TURLEY: The position of Judge Finesilver and the Department of Justice has been that they would not release this report and specifically they would not answer criticisms by the grand jurors themselves who had been dismissed as uneducated or somehow uninformed.

SCHLEGEL: But Turley says it's difficult to fully understand the report when so much information was left out, including allegations of crimes committed by specific employees of Rockwell and DOE. The grand jury's report was also accompanied by point-by-point responses from prosecutors. The Justice Department says that what the grand jury labels as criminal is not. Outgoing US Attorney Mike Norton says the responses weren't meant to be a rebuttal to the grand jury charges, as much as a review of facts in the case.

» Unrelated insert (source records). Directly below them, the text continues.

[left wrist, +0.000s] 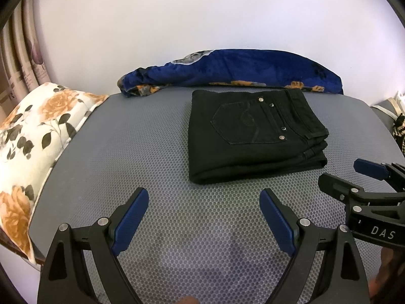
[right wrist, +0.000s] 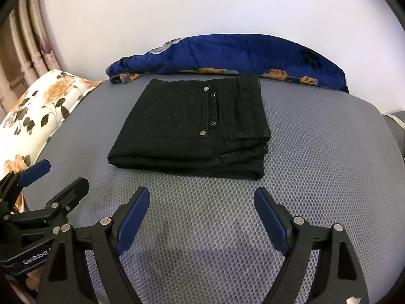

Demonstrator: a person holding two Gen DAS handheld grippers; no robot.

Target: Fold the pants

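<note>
Pants (left wrist: 255,136) lie fully folded on the mat (left wrist: 126,152); both grippers (left wrist: 203,217) (right wrist: 201,217) are held wide, empty, and should be kept clear.

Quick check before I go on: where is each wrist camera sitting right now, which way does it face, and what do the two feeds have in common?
Left wrist: sits on the left gripper, angled down over the grey mat at the folded black pants; its own open fingers show, plus the right gripper at the right edge.
Right wrist: sits on the right gripper, same downward look; open fingers show, the left gripper at lower left.
Shared: pants, mat, blue blanket, floral pillow.
</note>
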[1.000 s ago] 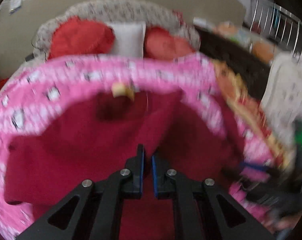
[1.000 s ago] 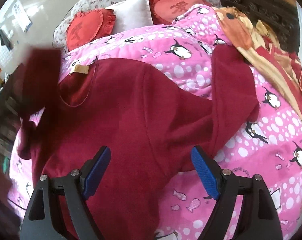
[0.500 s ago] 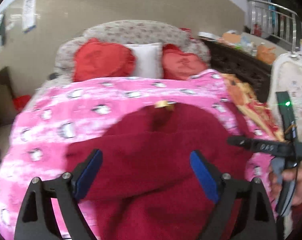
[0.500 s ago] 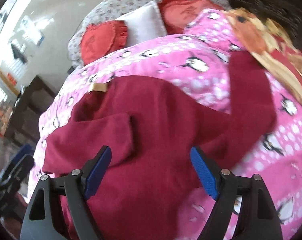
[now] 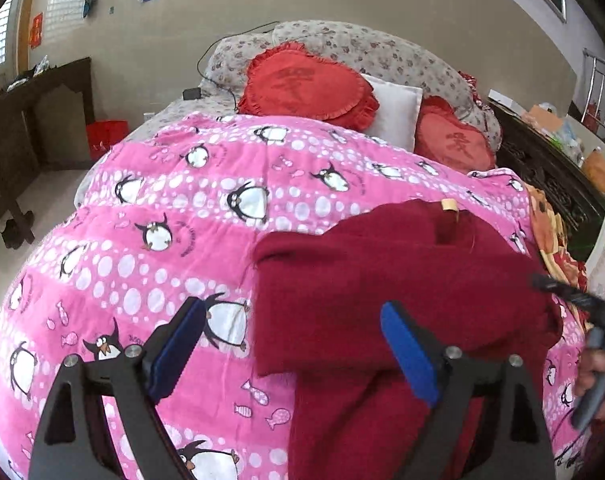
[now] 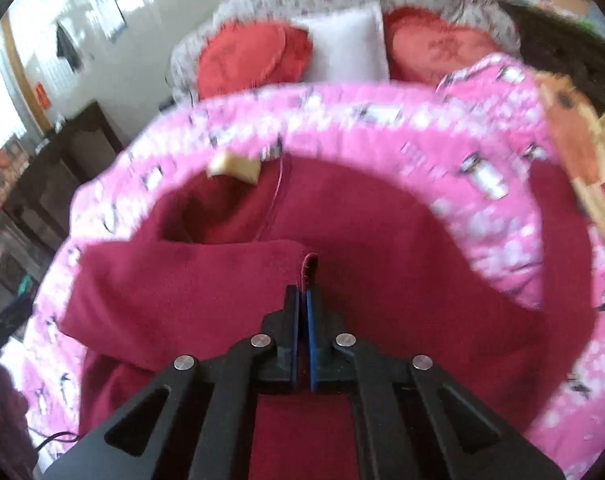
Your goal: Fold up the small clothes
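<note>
Dark red fleece sweater (image 6: 382, 264) lies on the pink penguin-print quilt (image 5: 182, 208); right gripper (image 6: 302, 292) pinches its cuff, left gripper (image 5: 290, 344) gapes empty. Carry the sleeve across flat, then release.

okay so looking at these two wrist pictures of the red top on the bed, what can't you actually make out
- Red garment, left wrist view: near hem cut off by the bottom edge and hidden behind the open left gripper.
- Tan neck label, right wrist view: motion blur, nothing readable.
- Cuff edge in the shut right gripper: the pads hide how much cloth is pinched.
- Penguin quilt, right wrist view: pattern smeared.
</note>
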A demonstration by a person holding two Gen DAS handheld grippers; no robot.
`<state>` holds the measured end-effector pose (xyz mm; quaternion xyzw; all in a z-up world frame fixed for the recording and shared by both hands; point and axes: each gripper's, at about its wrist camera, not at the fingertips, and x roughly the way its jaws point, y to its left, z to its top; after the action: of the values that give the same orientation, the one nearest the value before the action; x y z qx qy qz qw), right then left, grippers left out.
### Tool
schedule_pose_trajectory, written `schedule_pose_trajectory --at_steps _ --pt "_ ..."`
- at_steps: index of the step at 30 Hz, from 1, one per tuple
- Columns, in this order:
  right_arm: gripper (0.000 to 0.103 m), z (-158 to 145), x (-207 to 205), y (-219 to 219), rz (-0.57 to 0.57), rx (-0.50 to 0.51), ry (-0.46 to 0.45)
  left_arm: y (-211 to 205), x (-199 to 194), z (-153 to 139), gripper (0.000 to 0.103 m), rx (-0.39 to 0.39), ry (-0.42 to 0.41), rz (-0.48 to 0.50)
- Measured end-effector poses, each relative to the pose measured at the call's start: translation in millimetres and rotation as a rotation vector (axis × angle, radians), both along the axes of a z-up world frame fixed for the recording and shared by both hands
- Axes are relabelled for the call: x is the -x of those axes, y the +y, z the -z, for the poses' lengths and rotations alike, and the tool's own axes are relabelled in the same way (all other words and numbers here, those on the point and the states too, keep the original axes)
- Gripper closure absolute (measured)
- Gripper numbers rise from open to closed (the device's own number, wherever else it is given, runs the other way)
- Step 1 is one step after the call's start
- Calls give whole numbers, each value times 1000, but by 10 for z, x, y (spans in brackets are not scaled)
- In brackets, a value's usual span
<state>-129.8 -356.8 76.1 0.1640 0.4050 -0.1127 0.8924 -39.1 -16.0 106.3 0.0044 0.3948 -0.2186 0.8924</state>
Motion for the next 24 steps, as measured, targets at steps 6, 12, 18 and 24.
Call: schedule_pose_trajectory --at_steps 6,12,18,24 --pt "103 -178 396 -431 147 73 33 -154 -50 305 11 -18 85 29" --pt "96 -126 165 -285 87 121 133 -189 -95 453 11 -45 96 17" --pt "81 -473 -418 444 -226 1 -30 -114 -207 634 11 -10 174 -4" --pt "81 -322 -1477 1948 -684 224 74 -79 -209 726 11 19 194 -4"
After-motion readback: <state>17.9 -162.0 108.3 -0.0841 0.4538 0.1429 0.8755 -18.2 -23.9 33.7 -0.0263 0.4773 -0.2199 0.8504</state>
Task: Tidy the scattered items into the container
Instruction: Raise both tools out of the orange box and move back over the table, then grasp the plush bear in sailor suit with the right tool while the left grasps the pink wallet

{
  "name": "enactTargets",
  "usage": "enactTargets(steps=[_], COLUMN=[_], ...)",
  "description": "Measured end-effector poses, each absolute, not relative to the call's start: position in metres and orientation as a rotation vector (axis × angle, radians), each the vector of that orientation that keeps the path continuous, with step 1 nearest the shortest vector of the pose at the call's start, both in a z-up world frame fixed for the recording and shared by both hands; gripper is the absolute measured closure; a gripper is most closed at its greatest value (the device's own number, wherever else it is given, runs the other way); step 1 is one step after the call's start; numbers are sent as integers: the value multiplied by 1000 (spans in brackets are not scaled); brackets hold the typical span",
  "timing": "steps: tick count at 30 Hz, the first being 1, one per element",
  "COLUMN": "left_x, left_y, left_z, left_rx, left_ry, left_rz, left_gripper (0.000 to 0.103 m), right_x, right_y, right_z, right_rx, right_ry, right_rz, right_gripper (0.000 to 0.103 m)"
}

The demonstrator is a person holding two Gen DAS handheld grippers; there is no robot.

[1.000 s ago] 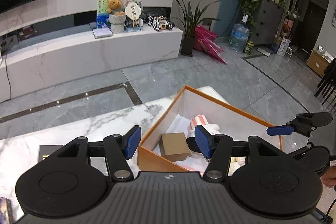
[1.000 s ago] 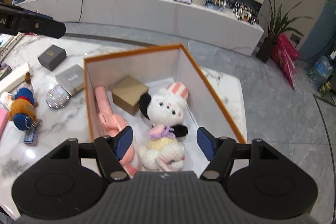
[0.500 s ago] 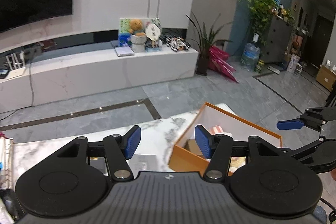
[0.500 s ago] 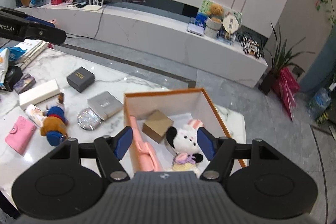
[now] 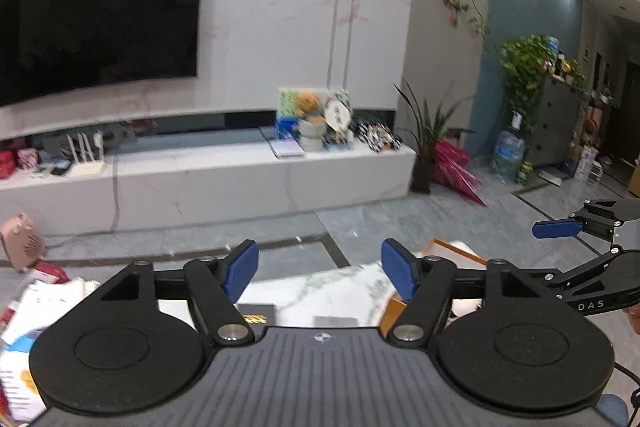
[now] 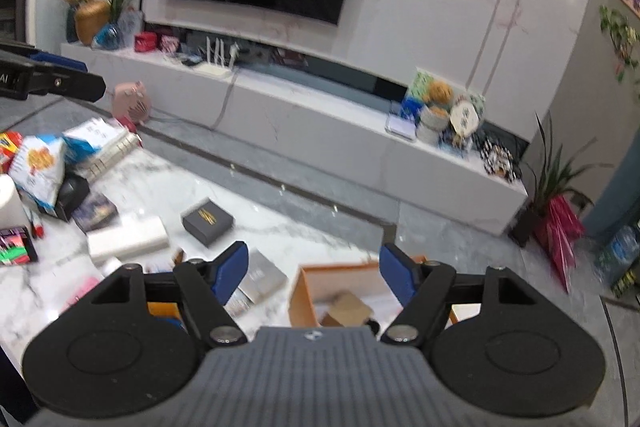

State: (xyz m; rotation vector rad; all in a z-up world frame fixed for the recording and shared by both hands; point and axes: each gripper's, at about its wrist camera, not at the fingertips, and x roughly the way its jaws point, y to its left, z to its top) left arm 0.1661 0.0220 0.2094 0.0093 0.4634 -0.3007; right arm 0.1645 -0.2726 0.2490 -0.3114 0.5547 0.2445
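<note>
Your desk (image 6: 168, 187) of white marble fills the lower part of both wrist views, and everything here is placed from the orange box (image 6: 304, 291) standing on it. In the right wrist view the box sits low in the middle, open at the top, with a small brown carton (image 6: 346, 311) inside it against the near wall; the rest of its inside is hidden behind your right tool (image 6: 314, 273). That tool hangs above the box with nothing between its blue pads, and its jaws are opening. Left of the box on the desk lie a grey flat case (image 6: 262, 277) just beside it, a black gift box (image 6: 207, 215) farther up and left, then a white bar-shaped box (image 6: 127, 239), and well off to the left a heap of snack bags (image 6: 40, 163) and a notebook (image 6: 108, 151). Your left tool (image 5: 320, 269) shows in its own view left of the box (image 5: 452, 253), whose orange corner peeks past the right finger; it holds nothing, and its jaws too are opening. Below it the black gift box (image 5: 256, 313) lies partly hidden.
</note>
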Motion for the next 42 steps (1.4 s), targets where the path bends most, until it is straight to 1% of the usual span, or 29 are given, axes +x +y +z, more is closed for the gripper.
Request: enactTargets(steps=[1,2,8,16,20,30,42], left_x=[161,157,139,135,132,126,118], left_y=[26,28,32,41,50,64,86], left_z=[211,212,198,151,116,22,-54], left_rx=[14,23,60,33,14,-5,-35], left_ry=[449,437,418,499,553,684,827], left_rz=[-294,-288,-249,-222,-193,-129,-51], left_gripper=[13,13,13,13,13,13,13], right_x=[162,161,155,163,171,197,233], right_y=[-267,-262,-232,-204,-197,-160,-120], right_z=[253,256,261,244,229,161,69], right_rx=[-307,-304,-290,-258,-228,-225,-231], right_ry=[536,520,466,450,469,538,709], right_rz=[254,264,313,347,351,372,426], right_gripper=[23,22,22,19,18,18,18])
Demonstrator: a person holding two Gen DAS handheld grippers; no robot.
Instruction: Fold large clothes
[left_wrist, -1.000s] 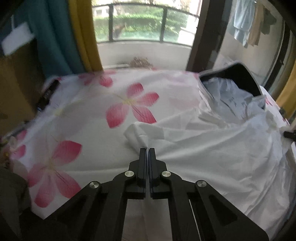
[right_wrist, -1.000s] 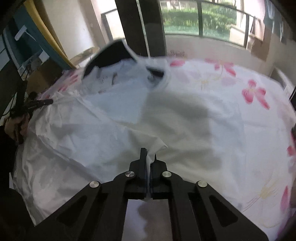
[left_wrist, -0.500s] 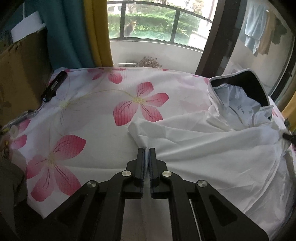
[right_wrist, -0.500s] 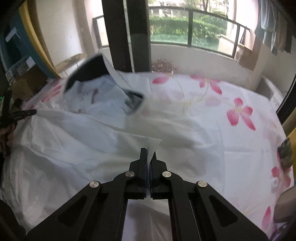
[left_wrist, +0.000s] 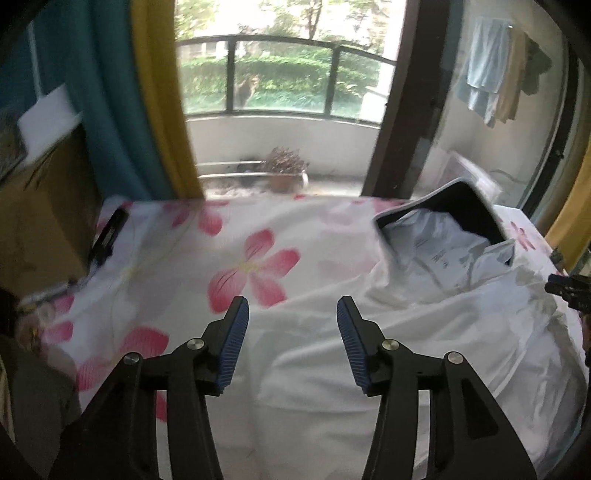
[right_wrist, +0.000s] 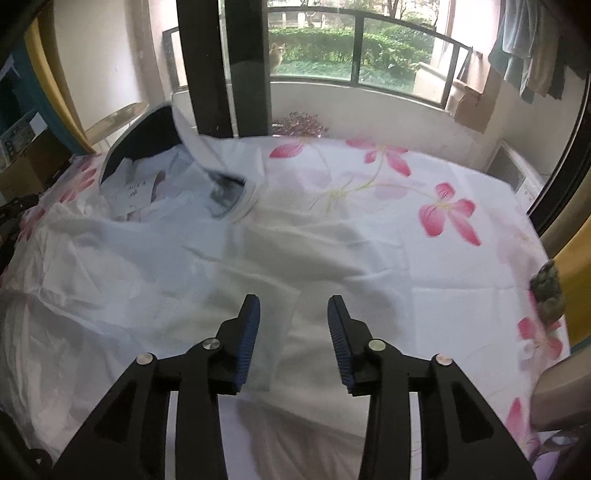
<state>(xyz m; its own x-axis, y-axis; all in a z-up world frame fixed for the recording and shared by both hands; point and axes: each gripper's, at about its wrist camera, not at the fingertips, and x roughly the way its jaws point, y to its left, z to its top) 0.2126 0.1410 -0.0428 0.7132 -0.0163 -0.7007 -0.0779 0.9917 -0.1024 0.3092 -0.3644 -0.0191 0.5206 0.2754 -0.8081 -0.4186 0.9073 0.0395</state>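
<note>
A large white garment (left_wrist: 424, 325) with a dark-lined collar (left_wrist: 465, 210) lies spread on the flowered bed sheet (left_wrist: 255, 273). My left gripper (left_wrist: 291, 314) hovers over the garment's left edge, its jaws opening, and nothing sits between the blue pads. In the right wrist view the same garment (right_wrist: 129, 266) covers the left half of the bed, its collar (right_wrist: 147, 144) at the far left. Over its folded right edge, my right gripper (right_wrist: 293, 314) also has its jaws opening, with the cloth lying below and free of the pads.
A cardboard box (left_wrist: 44, 206) and a black remote (left_wrist: 110, 232) sit at the bed's left side. Teal and yellow curtains (left_wrist: 110, 92) hang beyond. A dark door post (right_wrist: 229, 66) stands behind the bed, in front of the balcony railing. The other gripper's tip (left_wrist: 569, 291) shows at the right edge.
Both grippers were shut on pinches of the white garment and have now let go and opened. The cloth has dropped flat onto the bed. The left gripper has risen.
</note>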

NORTON: I think it should be clear to anyone that reads, takes time to read the document, which I hope people will for a change, that there were a raft of allegations for which there was absolutely no evidence.

SCHLEGEL: But prosecutors and jurors agree on at least one major point, that the Department of Energy was at times Rockwell's puppet at Rocky Flats. The release of the report comes as the grand jurors are under threat of prosecution for violating their oath of secrecy, and the Rocky Flats case is one of more than 20 environmental cases in which the Justice Department's conduct is being reviewed by Congress. Sources close to the congressional investigation say there are many troubling details of the Rocky Flats case which are not the original grand jury report and have yet to be made public. The jurors say they'll ask Congress for immunity so they can testify about the case. For Living on Earth, I'm Scott Schlegel in Denver.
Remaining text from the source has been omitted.